SUPPLIED MATERIAL:
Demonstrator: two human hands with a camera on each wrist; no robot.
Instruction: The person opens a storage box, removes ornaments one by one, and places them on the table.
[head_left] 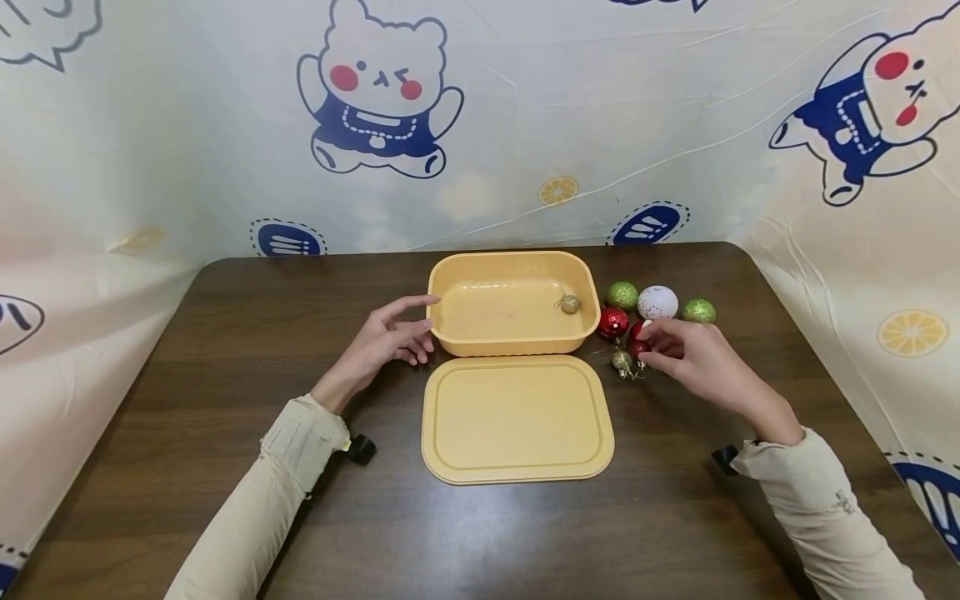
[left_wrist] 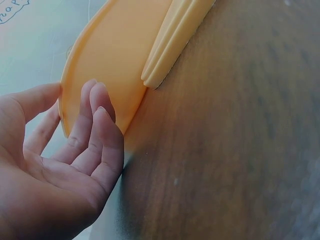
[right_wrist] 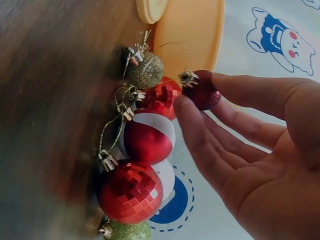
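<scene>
My right hand pinches a small dark red Christmas bauble between thumb and forefinger, above the other baubles. Below it in the right wrist view lie a gold glitter bauble, a red-and-white bauble and a red faceted bauble. My left hand is at the left end of a yellow plastic box, forefinger on its rim and thumb against its side, other fingers loosely bent. Inside the box, towards the right, sits a small gold bauble.
A yellow lid lies flat in front of the box. Right of the box are two green baubles, one nearer and one farther out, with a speckled white bauble between. A patterned curtain borders the brown table.
</scene>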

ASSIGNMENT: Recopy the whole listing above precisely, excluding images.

EXERCISE OUTPUT:
Demonstrator: two human hands with a camera on each wrist; no robot.
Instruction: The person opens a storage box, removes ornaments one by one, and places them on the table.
[head_left] 
[left_wrist] 
[right_wrist] 
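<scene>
My right hand pinches a small dark red Christmas bauble between thumb and forefinger, above the other baubles. Below it in the right wrist view lie a gold glitter bauble, a red-and-white bauble and a red faceted bauble. My left hand is at the left end of a yellow plastic box, forefinger on its rim and thumb against its side, other fingers loosely bent. Inside the box, towards the right, sits a small gold bauble.
A yellow lid lies flat in front of the box. Right of the box are two green baubles, one nearer and one farther out, with a speckled white bauble between. A patterned curtain borders the brown table.
</scene>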

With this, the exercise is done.